Geo-Localization via Ground-to-Satellite Cross-View Image Retrieval
This work solves a challenging geo-localization problem for applications like navigation and mapping, but it is incremental as it builds on existing cross-view retrieval methods.
The paper tackles cross-view geo-localization by retrieving satellite images from ground-view landmarks, addressing viewpoint and background gaps using drone-view as a bridge, and reports significant outperformance over state-of-the-art methods on University-Earth and University-Google datasets.

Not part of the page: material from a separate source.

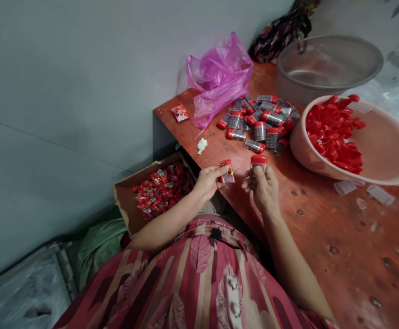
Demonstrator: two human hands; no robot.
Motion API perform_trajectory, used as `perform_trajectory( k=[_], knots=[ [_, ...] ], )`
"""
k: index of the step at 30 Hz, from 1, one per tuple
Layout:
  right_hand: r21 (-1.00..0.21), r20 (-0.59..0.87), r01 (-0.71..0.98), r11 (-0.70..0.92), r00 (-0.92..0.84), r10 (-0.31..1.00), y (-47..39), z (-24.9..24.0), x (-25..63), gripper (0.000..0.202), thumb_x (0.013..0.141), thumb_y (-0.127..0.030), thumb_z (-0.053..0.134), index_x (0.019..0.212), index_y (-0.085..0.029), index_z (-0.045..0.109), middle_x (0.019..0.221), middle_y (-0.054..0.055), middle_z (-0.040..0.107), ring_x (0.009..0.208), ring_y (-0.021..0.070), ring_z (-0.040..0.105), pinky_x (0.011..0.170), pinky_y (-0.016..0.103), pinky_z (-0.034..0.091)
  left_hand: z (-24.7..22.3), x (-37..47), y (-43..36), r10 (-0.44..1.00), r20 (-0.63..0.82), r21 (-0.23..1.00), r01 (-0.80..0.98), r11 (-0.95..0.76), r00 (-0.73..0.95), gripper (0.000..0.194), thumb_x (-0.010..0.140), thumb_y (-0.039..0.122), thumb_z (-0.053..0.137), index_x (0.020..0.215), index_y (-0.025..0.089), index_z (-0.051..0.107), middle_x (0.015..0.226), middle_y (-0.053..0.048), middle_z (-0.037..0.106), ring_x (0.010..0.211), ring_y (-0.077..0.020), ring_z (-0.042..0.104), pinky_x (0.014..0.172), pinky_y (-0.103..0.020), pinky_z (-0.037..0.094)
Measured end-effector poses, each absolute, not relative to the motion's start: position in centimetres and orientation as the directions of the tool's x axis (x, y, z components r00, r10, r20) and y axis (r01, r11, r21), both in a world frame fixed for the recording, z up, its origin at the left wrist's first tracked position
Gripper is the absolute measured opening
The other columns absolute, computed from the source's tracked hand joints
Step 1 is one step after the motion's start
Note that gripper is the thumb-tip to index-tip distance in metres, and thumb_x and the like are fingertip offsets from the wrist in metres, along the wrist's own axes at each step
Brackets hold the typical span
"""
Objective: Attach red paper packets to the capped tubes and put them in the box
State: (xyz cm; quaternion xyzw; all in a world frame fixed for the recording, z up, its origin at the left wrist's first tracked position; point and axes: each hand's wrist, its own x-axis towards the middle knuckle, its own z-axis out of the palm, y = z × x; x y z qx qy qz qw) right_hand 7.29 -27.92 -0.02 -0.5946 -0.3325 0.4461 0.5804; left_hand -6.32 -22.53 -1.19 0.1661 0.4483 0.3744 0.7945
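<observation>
Here, closest in, is a dress (pixel 202 269) with pink and tan stripes. Take the gap between the two hands as the middle of a clock. The left hand (pixel 209 180) is just to the nine o'clock side, with its thumb and fingers pinched tight on a small red packet (pixel 230 176). The right hand (pixel 266 185) is just to the three o'clock side, its thumb pressed on a little clear case (pixel 258 160) with a red top, and its fingers curled around it. The hands do not touch, and the red packet and the case are apart too. Near nine o'clock, a brown box (pixel 122 201) holds lots of red packets. At three o'clock, some clear cups (pixel 380 194) lie on the red table (pixel 326 224). At eleven o'clock is a white scrap (pixel 202 145), with another packet (pixel 180 114) farther out. Toward twelve is a pile of red-topped cases (pixel 260 131). Around two o'clock, a pink tub (pixel 387 155) holds red bits (pixel 334 137). Farther back, a purple bag (pixel 220 77) sits near twelve, and a gray tub (pixel 329 87) near one.
</observation>
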Motion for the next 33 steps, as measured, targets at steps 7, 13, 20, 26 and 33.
perform_trajectory(
  k=[7, 13, 20, 26, 33],
  knots=[
    [-0.961, -0.169, 0.170, -0.218, 0.264, 0.950, -32.8, -0.8, 4.5, 0.020, 0.090, -0.042, 0.047, 0.086, -0.023, 0.043, 0.064, -0.006, 0.057, 0.041, 0.0072, 0.049, 0.040, 0.019, 0.037, -1.5, -6.0, -22.7, 0.716, -0.618, 0.375, -0.678, 0.632, 0.325, 0.013, 0.068, 0.016, 0.072, 0.078, 0.013, 0.064, 0.074, -0.001, 0.067, 0.065, -0.0113, 0.063, 0.063, -0.025, 0.053],
    [-0.931, -0.139, 0.279, -0.235, 0.322, 0.936, -32.6, -2.0, 4.1, 0.019, 0.090, -0.042, 0.046, 0.088, -0.023, 0.044, 0.063, -0.005, 0.057, 0.043, 0.0086, 0.050, 0.041, 0.020, 0.037, -1.1, -5.4, -23.4, 0.744, -0.536, 0.407, -0.650, 0.642, 0.398, 0.016, 0.068, 0.020, 0.074, 0.075, 0.012, 0.062, 0.069, -0.001, 0.065, 0.059, -0.0105, 0.060, 0.058, -0.023, 0.051],
    [-0.970, -0.171, 0.129, -0.207, 0.244, 0.955, -32.3, -2.1, 4.3, 0.021, 0.088, -0.043, 0.049, 0.087, -0.023, 0.044, 0.062, -0.006, 0.056, 0.040, 0.0079, 0.049, 0.037, 0.019, 0.037, -0.6, -5.2, -23.8, 0.773, -0.420, 0.533, -0.560, 0.634, 0.476, 0.029, 0.065, 0.033, 0.076, 0.068, 0.011, 0.058, 0.061, -0.001, 0.060, 0.050, -0.0093, 0.055, 0.049, -0.021, 0.045],
    [-0.984, -0.154, 0.036, -0.175, 0.327, 0.932, -31.8, -2.7, 4.6, 0.023, 0.087, -0.043, 0.052, 0.085, -0.023, 0.043, 0.060, -0.007, 0.055, 0.039, 0.0067, 0.049, 0.035, 0.017, 0.037, -1.4, -5.5, -23.7, 0.755, -0.353, 0.642, -0.444, 0.625, 0.552, 0.035, 0.061, 0.037, 0.078, 0.074, 0.011, 0.058, 0.066, -0.002, 0.063, 0.052, -0.0101, 0.058, 0.050, -0.022, 0.045],
    [-0.979, -0.114, 0.124, -0.161, 0.318, 0.941, -31.8, -2.9, 5.0, 0.023, 0.086, -0.043, 0.054, 0.084, -0.021, 0.045, 0.059, -0.007, 0.056, 0.041, 0.0066, 0.050, 0.037, 0.016, 0.039, -1.9, -5.7, -23.9, 0.723, -0.364, 0.743, -0.285, 0.606, 0.588, 0.033, 0.063, 0.039, 0.076, 0.067, 0.010, 0.060, 0.054, 0.000, 0.057, 0.042, -0.0097, 0.052, 0.042, -0.022, 0.040]
  ],
)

The large variation of viewpoint and irrelevant content around the target always hinder accurate image retrieval and its subsequent tasks. In this paper, we investigate an extremely challenging task: given a ground-view image of a landmark, we aim to achieve cross-view geo-localization by searching out its corresponding satellite-view images. Specifically, the challenge comes from the gap between ground-view and satellite-view, which includes not only large viewpoint changes (some parts of the landmark may be invisible from front view to top view) but also highly irrelevant background (the target landmark tend to be hidden in other surrounding buildings), making it difficult to learn a common representation or a suitable mapping. To address this issue, we take advantage of drone-view information as a bridge between ground-view and satellite-view domains. We propose a Peer Learning and Cross Diffusion (PLCD) framework. PLCD consists of three parts: 1) a peer learning across ground-view and drone-view to find visible parts to benefit ground-drone cross-view representation learning; 2) a patch-based network for satellite-drone cross-view representation learning; 3) a cross diffusion between ground-drone space and satellite-drone space. Extensive experiments conducted on the University-Earth and University-Google datasets show that our method outperforms state-of-the-arts significantly.